A: Yes. When the polluter pays, many climate solutions are possible.

Our air quality is better today than when I was a boy, but pollution from coal and cars still kills a hundred thousand Americans a year. One in five of all deaths worldwide is attributable to breathing fossil fuel pollution, when cleaner, safer fuels are available. That’s ten million senseless deaths a year.

If climate doesn’t motivate us to act, perhaps the health benefits will.

Q: Is there a place that inspires you?

A: I’m an immigrant to the U.S., so my country inspires me — despite our problems.

Q: When a young person asks: “Should I have a child in this precarious world?” how do you answer?
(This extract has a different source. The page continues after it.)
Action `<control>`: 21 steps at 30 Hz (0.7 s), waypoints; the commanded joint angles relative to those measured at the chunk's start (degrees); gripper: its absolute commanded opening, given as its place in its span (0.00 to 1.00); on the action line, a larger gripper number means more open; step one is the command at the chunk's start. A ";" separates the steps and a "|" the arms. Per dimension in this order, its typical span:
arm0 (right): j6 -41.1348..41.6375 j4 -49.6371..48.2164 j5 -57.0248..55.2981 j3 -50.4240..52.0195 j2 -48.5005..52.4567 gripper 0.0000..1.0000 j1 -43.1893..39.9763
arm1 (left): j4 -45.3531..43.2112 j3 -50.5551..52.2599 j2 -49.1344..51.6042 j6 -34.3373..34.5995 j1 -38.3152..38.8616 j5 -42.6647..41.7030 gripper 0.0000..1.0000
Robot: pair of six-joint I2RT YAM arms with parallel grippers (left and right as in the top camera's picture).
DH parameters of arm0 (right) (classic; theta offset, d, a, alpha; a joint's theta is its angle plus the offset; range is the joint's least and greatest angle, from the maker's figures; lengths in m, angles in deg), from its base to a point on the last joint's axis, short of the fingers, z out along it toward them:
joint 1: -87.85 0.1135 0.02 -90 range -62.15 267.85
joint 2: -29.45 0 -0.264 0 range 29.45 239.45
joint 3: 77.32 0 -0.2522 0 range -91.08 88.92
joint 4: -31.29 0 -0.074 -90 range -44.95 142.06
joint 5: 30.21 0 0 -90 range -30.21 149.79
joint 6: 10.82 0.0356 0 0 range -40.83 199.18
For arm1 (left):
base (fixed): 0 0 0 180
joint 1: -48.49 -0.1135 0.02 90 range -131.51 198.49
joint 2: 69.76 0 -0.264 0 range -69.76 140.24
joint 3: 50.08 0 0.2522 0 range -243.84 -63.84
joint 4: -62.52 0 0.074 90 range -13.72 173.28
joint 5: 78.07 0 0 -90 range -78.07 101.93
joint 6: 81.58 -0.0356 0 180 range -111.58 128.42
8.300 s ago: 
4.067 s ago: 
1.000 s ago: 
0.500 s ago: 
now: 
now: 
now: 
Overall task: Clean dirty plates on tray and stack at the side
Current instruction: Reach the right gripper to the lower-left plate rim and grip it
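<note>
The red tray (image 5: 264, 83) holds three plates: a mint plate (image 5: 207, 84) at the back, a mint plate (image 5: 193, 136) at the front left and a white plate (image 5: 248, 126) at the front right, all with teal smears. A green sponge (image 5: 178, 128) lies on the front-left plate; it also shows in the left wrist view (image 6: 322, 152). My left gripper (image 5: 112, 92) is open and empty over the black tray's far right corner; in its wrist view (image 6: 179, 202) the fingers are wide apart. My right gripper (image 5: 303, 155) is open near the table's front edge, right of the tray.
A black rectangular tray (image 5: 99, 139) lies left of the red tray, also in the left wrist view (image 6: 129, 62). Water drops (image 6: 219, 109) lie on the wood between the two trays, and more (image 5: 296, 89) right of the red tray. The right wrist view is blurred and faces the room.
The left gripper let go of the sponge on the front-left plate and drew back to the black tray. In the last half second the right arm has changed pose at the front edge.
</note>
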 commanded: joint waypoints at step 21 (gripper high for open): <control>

A: “Yes. You should.” Nothing has brought joy like my family and children. Don’t let pessimism about the world keep you from living fully.

Rob Jackson

Title: Professor and Senior Fellow at the Woods Institute for the Environment and at the Precourt Institute for Energy at Stanford University
Age: 62
Birthplace: London, England
Residence: Stanford, CA
Education: Chemical Engineering, Statistics, and Ecology and Environment. B.S., Rice University; M.S., Utah State University;  Ph.D., Utah State University,

Five things to know about Rob Jackson

A published poet, he says poetry “provides illumination, introspection and a way of remembering. Wallace Stevens called a poet ‘The scholar of one candle.’ ”
A cherished posssession is a vintage Nikon FG film camera and 35 mm lens, because that’s what he bought with his first paycheck after college. Soon after — a fly fishing rod and camping gear.
Two favorite adventures were trekking the Annapurna Circuit in Nepal and hiking 10,000 feet down into the Amazon basin from Peru’s Puna grasslands.
He finds peace in the hectic Bay Area among the region’s trails, ferns, redwoods and clear blue skies.
Recommended summer reading: Underland by Robert Macfarlane, a journey into what lies beneath the surface of both place and mind, traveling through “deep time” from the birth of the universe to a post-human future.